There are different ways of getting baptised and this subject has caused a lot of conflict between different Christian groups. This post looks at this dilemma.
I had to learn a lesson many years ago involving water baptism and I want to pass this on to you.
Here you can see me involved in a baptism at a nearby river and I was fully committed to ‘believers baptism’.
But then I met someone who had come the Anglican route of infant baptism and then ‘Confirmation’ …
Initially I saw them as not being baptised – well it wasn’t believers baptism was it?
But they truly saw themselves as being baptised, so why would they want to be baptised again?
And if they went through with this new act of baptism it would be just performing some kind of rite or ritual.

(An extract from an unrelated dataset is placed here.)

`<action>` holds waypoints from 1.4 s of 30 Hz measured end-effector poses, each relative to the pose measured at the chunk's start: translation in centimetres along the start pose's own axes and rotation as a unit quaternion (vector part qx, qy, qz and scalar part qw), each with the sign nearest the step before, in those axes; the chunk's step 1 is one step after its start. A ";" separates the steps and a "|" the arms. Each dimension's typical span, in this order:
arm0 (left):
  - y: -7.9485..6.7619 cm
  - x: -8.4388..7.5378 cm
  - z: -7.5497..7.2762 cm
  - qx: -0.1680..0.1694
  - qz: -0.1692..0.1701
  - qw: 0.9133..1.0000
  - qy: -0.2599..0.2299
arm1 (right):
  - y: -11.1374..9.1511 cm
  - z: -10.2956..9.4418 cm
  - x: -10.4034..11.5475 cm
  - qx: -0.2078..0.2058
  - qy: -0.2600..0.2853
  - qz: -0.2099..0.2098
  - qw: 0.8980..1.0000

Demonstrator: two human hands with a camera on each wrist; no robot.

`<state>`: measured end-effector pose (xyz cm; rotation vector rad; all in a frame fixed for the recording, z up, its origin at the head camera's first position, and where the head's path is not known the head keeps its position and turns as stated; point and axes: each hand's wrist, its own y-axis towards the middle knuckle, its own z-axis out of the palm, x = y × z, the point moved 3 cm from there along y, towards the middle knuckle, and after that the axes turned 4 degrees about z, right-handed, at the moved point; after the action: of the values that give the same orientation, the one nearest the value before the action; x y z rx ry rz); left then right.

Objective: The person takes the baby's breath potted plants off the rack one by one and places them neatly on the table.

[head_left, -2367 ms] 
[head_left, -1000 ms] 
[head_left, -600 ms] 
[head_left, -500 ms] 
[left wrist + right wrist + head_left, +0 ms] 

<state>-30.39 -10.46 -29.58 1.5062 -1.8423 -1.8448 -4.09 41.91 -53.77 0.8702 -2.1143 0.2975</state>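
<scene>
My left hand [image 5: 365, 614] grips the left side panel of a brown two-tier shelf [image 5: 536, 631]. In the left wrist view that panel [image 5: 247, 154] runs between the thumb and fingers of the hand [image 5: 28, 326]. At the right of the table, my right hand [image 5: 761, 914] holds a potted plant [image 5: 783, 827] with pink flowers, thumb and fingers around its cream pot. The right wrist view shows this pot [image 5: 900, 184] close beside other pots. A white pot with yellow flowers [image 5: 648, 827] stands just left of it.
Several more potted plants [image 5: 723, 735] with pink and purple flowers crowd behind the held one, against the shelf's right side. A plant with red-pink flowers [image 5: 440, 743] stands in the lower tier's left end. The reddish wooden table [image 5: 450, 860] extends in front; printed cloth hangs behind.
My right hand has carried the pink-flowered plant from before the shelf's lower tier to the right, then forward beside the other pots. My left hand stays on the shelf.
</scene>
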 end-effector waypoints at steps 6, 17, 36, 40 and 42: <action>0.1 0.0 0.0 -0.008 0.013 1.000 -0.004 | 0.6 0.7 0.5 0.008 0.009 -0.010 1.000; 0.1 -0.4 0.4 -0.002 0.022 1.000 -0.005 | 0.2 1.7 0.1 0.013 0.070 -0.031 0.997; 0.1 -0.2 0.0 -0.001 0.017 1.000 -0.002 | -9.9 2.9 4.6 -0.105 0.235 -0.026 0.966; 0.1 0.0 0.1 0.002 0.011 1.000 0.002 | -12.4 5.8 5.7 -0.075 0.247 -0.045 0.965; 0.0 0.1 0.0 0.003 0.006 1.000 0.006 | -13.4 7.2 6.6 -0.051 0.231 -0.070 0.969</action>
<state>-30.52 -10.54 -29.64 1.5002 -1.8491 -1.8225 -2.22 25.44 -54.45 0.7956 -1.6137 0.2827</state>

They felt baptised, but another Christian group wanted them to be baptised according to their custom.
They believed that they were baptised, so what right had I, or anybody else, to force a ceremony onto them?
I’ve seen this the other way round as well, where someone had been baptised as a believer and then had joined an Anglican church and they had to get baptised and confirmed their way, according to their tradition.
So no one side is to blame, both camps can push people to get re-baptised.
Yes I personally see ‘believers baptism’ as being the ideal in that someone comes to faith and then they can be baptised as an act of obedience and as an outward sign of that confession.
But for someone who believes in their heart that they are truly baptised by complying to a denominations teaching, I can see that it would be wrong to not accept them and wrong to force them to redo it.
Surely this whole baptism thing should not be a legalistic act – complying to law, but rather the spirit of the act.
I am sure Jesus is much more accepting of people and their baptism than many Christians are.